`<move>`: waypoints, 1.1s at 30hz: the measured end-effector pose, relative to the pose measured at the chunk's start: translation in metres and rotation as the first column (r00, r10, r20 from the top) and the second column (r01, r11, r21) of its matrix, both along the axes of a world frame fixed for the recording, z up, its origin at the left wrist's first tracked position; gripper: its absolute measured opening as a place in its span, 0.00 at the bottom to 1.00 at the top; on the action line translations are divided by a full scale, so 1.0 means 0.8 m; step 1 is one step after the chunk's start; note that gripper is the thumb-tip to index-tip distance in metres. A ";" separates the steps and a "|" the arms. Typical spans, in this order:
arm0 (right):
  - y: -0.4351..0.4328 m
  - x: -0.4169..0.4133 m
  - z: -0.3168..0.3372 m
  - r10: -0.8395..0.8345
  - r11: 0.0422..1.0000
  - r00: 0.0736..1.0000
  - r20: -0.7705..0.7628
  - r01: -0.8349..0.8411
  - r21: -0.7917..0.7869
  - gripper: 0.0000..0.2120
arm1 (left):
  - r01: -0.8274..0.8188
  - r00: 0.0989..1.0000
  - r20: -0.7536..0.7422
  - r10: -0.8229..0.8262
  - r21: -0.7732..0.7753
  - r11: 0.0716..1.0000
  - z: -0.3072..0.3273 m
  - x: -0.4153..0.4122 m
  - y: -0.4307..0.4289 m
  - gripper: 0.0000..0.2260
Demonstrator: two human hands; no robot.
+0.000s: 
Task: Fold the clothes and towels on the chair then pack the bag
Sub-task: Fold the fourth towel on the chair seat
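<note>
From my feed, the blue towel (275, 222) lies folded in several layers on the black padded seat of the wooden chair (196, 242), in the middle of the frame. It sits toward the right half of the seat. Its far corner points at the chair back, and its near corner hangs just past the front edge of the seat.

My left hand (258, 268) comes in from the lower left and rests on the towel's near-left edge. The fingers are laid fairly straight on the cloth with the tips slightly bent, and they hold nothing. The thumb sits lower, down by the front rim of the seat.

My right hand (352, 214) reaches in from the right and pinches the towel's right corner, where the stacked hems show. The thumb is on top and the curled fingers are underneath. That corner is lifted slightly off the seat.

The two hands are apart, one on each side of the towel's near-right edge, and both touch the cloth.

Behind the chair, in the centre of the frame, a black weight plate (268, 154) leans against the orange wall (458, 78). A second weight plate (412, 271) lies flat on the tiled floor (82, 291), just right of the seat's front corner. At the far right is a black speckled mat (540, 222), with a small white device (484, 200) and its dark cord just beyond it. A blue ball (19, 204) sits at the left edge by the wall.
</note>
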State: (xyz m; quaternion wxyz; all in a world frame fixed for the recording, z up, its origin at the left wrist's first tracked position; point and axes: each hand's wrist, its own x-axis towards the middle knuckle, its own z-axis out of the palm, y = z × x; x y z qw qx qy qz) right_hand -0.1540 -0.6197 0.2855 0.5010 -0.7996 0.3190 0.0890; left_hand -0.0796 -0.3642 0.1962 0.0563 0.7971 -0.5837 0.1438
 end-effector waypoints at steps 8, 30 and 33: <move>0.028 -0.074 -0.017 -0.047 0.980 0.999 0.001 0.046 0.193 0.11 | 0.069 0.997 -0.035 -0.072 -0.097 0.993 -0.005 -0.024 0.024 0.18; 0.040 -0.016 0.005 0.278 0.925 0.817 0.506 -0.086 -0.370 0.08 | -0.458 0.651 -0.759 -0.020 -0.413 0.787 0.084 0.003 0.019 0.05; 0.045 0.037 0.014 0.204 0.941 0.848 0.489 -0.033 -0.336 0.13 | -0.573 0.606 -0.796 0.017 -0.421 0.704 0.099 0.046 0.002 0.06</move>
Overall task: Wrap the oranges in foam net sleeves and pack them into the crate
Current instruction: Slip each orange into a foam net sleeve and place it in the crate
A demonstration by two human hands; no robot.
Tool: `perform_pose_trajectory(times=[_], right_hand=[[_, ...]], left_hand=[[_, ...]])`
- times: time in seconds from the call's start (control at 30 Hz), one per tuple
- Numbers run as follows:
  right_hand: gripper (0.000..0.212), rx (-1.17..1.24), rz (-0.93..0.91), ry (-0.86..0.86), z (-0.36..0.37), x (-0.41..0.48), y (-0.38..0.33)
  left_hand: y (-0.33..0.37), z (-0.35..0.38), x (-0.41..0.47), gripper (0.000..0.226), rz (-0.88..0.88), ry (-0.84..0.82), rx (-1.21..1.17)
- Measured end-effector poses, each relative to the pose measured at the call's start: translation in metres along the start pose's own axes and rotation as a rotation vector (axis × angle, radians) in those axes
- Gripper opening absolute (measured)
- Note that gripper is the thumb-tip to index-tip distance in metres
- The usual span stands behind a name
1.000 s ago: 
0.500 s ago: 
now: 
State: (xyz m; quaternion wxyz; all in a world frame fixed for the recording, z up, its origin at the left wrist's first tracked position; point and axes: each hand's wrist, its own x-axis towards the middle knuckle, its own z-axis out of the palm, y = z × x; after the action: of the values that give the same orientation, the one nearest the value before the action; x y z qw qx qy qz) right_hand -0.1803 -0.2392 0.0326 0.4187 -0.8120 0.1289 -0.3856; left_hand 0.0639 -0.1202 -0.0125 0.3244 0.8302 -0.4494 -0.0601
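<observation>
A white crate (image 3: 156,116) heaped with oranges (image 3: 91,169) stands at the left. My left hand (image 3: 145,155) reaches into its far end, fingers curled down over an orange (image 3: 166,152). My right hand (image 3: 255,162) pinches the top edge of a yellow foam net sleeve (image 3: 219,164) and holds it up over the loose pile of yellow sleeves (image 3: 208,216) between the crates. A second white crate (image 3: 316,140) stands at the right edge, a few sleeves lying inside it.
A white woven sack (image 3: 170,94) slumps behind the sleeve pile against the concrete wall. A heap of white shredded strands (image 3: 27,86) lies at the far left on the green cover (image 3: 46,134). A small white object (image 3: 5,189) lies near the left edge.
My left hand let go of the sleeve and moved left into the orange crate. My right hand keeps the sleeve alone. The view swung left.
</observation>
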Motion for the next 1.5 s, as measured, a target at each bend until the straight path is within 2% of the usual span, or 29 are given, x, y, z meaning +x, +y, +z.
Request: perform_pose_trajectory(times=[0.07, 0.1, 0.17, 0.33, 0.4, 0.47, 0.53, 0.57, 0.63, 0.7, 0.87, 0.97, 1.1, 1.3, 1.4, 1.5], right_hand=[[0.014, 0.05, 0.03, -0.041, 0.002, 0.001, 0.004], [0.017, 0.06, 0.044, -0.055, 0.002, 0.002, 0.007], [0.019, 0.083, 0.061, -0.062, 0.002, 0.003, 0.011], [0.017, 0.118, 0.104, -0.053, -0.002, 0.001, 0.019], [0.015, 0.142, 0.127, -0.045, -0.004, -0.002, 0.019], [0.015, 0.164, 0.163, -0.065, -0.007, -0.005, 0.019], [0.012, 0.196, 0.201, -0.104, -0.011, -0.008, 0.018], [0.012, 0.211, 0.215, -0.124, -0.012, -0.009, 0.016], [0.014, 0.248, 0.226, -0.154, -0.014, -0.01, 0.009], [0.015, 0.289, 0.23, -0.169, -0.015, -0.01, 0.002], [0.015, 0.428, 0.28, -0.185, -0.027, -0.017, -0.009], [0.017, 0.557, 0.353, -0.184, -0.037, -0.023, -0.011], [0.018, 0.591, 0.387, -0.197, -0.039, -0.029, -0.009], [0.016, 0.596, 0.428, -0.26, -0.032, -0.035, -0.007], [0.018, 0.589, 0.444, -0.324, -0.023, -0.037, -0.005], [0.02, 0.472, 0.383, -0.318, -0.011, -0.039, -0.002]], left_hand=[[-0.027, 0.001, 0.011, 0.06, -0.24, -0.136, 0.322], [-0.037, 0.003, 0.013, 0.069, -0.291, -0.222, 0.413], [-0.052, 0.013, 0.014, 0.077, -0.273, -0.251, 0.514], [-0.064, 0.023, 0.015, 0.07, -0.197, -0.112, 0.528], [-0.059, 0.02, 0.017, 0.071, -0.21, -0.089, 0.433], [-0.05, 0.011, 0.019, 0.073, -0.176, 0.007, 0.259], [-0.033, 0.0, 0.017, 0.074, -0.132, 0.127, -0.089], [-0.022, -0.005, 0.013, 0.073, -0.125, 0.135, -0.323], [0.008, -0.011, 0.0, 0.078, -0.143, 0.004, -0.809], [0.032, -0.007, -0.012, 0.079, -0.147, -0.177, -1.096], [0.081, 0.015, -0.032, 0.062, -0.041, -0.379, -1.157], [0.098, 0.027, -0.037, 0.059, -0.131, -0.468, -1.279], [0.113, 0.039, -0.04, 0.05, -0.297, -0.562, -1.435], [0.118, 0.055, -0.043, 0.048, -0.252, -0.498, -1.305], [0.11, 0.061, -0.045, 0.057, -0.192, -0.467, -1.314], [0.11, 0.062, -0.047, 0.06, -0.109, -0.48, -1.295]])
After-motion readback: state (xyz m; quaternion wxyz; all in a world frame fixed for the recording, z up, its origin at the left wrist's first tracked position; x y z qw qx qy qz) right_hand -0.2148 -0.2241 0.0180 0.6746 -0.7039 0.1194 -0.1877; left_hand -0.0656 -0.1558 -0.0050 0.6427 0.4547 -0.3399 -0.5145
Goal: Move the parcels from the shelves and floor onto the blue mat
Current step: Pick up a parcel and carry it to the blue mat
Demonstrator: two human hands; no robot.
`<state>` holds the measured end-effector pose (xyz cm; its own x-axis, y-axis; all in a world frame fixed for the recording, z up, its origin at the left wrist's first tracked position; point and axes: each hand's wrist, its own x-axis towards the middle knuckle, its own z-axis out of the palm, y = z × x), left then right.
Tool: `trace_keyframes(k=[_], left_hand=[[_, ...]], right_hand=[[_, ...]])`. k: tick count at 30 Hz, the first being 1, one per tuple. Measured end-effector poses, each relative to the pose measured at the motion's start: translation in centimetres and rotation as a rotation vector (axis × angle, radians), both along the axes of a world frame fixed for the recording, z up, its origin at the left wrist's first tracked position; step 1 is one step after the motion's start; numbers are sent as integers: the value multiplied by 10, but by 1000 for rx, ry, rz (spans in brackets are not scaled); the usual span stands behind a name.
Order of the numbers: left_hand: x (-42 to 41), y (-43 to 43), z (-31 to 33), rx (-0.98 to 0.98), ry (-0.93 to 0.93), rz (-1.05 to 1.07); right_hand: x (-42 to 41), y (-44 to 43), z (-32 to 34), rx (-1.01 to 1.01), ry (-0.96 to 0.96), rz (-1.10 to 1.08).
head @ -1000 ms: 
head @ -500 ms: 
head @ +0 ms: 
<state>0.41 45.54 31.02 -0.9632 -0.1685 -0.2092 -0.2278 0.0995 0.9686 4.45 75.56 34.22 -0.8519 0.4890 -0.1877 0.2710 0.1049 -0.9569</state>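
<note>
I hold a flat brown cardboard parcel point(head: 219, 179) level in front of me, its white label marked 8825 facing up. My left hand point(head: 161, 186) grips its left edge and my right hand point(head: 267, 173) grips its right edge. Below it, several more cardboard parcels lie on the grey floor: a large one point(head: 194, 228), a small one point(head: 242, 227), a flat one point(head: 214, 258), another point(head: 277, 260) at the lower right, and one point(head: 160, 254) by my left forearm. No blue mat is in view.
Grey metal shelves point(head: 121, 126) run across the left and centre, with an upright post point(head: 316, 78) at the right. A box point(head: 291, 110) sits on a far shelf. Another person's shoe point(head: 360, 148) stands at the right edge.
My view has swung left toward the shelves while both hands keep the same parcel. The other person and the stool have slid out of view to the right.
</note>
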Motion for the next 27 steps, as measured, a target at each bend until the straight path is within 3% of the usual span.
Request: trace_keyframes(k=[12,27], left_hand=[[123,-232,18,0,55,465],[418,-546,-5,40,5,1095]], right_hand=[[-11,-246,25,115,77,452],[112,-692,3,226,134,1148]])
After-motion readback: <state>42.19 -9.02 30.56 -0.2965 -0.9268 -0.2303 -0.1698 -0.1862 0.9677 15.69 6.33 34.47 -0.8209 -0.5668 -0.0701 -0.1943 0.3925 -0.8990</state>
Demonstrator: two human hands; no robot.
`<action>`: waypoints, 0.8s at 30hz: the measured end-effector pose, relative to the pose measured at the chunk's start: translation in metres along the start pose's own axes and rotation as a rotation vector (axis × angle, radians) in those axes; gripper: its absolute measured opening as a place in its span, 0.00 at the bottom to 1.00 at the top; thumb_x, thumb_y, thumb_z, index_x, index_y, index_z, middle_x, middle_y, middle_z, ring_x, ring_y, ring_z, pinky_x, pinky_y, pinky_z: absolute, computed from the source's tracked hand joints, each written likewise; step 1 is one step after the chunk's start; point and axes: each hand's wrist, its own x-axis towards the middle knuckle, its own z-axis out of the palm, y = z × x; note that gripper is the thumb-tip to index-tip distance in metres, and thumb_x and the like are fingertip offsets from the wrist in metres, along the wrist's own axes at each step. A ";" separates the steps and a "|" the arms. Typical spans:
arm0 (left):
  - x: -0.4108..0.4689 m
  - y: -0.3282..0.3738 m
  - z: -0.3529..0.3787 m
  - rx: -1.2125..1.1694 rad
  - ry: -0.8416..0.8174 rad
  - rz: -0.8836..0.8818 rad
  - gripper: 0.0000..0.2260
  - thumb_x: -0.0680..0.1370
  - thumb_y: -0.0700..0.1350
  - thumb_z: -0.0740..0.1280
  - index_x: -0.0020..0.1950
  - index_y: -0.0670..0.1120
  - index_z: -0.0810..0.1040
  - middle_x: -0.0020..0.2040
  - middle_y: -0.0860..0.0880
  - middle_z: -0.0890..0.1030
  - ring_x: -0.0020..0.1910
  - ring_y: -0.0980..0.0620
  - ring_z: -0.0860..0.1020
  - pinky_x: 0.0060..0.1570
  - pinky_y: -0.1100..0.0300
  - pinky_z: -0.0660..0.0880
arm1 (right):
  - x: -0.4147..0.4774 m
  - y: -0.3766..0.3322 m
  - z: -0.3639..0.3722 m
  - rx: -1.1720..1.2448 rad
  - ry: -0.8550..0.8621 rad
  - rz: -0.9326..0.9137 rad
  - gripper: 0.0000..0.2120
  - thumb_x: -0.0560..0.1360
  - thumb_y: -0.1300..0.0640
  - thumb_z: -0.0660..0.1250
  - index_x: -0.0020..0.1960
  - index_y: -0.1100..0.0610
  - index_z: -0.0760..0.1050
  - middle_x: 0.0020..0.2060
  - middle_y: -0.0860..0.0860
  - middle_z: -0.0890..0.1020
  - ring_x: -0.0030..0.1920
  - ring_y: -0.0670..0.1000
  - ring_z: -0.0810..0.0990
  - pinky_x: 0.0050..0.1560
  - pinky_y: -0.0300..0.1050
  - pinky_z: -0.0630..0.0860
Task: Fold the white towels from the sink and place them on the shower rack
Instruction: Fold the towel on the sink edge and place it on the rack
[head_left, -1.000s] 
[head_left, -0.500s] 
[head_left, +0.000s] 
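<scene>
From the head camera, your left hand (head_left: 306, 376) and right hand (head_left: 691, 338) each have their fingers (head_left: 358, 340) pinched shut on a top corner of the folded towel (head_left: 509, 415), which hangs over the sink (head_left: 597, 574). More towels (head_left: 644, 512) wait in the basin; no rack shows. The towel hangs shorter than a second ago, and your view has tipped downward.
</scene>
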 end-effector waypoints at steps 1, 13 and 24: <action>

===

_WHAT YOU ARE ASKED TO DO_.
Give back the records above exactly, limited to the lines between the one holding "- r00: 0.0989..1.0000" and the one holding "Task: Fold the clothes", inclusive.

_EXPECTED ANSWER_.
  - r00: 0.0989..1.0000
  - r20: -0.7536..0.7422
  - r10: -0.8229..0.8262
  - r21: -0.7732..0.7753
  - r11: 0.0716..1.0000
  - z: -0.3072..0.3273 m
  - x: -0.4153..0.4122 m
  - y: -0.4307..0.4289 m
  - gripper: 0.0000..0.2260
Demonstrator: two human hands; no robot.
+0.000s: 
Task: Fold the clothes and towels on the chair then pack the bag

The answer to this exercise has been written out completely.